By Mary Boone
Seattle area residents are fitness devotees who value fresh, local produce.
Those are some of the attributes that helped the metro area win its designation as the 8th healthiest city in the United States with a score of 67.8; Minneapolis came in first with a score of 76.4.
According to the American College of Sports Medicine’s (ACSM) 2012 American Fitness Index, the Seattle metropolitan area outscores the national average when it comes to people walking or biking to work, farmers’ markets per capita and the state requirement for physical education classes. The fitness index reflects a composite of preventive health behaviors, levels of chronic disease conditions, health care access, as well as community resources and policies that support physical activity.

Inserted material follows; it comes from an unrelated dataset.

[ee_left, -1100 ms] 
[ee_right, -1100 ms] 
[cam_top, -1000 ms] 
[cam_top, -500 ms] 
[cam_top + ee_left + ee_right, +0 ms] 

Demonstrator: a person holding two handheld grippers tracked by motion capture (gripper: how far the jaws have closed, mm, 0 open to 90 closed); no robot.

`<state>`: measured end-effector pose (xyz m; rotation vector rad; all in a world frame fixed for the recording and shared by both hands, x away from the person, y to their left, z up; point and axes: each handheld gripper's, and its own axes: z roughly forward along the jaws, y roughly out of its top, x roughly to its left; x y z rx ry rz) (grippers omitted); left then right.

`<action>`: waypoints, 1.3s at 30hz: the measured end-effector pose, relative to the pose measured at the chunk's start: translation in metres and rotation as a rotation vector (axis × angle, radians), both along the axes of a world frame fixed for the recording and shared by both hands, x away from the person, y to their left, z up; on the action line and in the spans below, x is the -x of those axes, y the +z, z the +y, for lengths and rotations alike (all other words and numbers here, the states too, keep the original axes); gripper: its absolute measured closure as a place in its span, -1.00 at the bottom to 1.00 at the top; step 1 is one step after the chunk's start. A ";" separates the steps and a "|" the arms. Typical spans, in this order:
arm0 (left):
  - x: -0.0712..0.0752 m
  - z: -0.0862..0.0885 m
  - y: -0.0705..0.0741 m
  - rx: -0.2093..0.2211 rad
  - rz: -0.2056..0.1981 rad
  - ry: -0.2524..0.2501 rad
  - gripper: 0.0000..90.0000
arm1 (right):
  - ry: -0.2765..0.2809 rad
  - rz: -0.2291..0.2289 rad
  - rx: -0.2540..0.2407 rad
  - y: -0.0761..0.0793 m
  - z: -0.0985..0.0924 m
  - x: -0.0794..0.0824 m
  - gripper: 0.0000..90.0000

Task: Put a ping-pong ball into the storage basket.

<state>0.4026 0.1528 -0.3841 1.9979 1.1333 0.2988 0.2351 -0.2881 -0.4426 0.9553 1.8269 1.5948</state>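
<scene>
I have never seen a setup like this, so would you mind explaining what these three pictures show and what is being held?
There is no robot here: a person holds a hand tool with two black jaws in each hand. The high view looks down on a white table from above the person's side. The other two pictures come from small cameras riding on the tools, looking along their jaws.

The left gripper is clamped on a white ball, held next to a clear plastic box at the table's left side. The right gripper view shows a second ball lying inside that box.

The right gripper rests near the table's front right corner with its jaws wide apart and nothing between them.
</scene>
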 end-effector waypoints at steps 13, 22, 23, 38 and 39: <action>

Seattle got very high marks for park-related expenditures; Seattle’s investment in parks is $272 per capita, more than twice the index’s goal expenditure of 101.80.
In addition to acknowledging the city’s strengths, the index cites areas in which Seattle ranks below the national target. The Emerald City lost points for having a high rate of death from diabetes, a large percentage of the population with asthma and a higher than average number of “days when mental health was not good.” The survey also reveals that Seattle has fewer swimming pools and fewer acres of parkland per capita than is ideal.
Walt Thompson is a professor of kinesiology and nutrition at Georgia State University and the chair of the ACSM committee that compiled the fitness index. He says people considering a move often look at factors such as home values and quality of schools. He hopes that a city’s health quotient will begin to play a larger role in relocation decisions.
After Minneapolis, the five healthiest U.S. cities, according to the survey, are Washington, D.C., Boston, San Francisco and Hartford, Conn. Sacramento (No. 6) and Portland, Ore. (No. 7) also edged out Seattle.